WHAT TO DO.
Check the data underneath for lines holding the word "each", and state only how many you find.

|---|

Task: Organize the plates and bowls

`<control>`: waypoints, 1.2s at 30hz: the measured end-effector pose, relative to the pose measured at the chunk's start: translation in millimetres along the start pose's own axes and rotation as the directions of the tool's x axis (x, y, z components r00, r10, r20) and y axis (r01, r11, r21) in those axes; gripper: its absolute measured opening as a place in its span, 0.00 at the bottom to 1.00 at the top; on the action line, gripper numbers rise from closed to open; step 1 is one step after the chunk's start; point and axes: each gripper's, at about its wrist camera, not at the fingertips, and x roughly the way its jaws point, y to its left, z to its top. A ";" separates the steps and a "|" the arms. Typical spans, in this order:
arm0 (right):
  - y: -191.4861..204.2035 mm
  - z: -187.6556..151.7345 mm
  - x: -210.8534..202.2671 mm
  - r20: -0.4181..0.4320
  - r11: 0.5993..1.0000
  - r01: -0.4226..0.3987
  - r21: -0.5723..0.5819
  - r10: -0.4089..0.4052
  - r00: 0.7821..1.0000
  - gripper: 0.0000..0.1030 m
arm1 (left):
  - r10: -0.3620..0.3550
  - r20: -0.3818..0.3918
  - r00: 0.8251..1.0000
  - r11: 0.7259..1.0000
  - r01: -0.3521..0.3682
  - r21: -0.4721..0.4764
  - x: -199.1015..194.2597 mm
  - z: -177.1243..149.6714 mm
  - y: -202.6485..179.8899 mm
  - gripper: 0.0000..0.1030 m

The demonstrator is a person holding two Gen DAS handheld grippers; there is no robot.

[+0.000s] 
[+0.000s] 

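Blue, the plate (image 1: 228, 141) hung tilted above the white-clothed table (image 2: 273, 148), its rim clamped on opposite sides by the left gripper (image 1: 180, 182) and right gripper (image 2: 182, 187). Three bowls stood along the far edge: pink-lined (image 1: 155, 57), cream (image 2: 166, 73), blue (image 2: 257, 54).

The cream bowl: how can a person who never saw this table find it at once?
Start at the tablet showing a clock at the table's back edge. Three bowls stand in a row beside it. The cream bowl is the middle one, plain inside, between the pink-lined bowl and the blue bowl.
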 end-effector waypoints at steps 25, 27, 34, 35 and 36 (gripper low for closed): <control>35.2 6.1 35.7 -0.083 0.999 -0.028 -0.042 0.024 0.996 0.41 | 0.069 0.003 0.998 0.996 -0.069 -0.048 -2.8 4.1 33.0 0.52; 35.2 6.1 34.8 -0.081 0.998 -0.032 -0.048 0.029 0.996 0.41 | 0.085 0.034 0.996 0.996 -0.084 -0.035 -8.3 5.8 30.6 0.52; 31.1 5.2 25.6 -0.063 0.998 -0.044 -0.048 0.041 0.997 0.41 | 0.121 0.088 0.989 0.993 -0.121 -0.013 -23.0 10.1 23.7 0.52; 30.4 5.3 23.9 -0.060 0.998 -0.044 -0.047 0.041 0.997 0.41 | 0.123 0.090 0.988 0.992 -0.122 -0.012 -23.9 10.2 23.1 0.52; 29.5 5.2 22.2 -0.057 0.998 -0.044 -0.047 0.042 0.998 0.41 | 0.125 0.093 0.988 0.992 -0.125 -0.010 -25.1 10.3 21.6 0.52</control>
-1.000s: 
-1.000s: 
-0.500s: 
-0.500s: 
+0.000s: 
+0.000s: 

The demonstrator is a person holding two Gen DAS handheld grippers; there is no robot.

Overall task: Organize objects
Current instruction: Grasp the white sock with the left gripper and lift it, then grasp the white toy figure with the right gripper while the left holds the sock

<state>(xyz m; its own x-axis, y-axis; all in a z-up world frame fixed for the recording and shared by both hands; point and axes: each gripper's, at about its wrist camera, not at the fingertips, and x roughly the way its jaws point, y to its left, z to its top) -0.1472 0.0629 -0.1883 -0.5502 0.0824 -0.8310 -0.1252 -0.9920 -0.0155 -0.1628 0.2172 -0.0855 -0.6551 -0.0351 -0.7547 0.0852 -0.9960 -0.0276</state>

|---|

SOLUTION.
2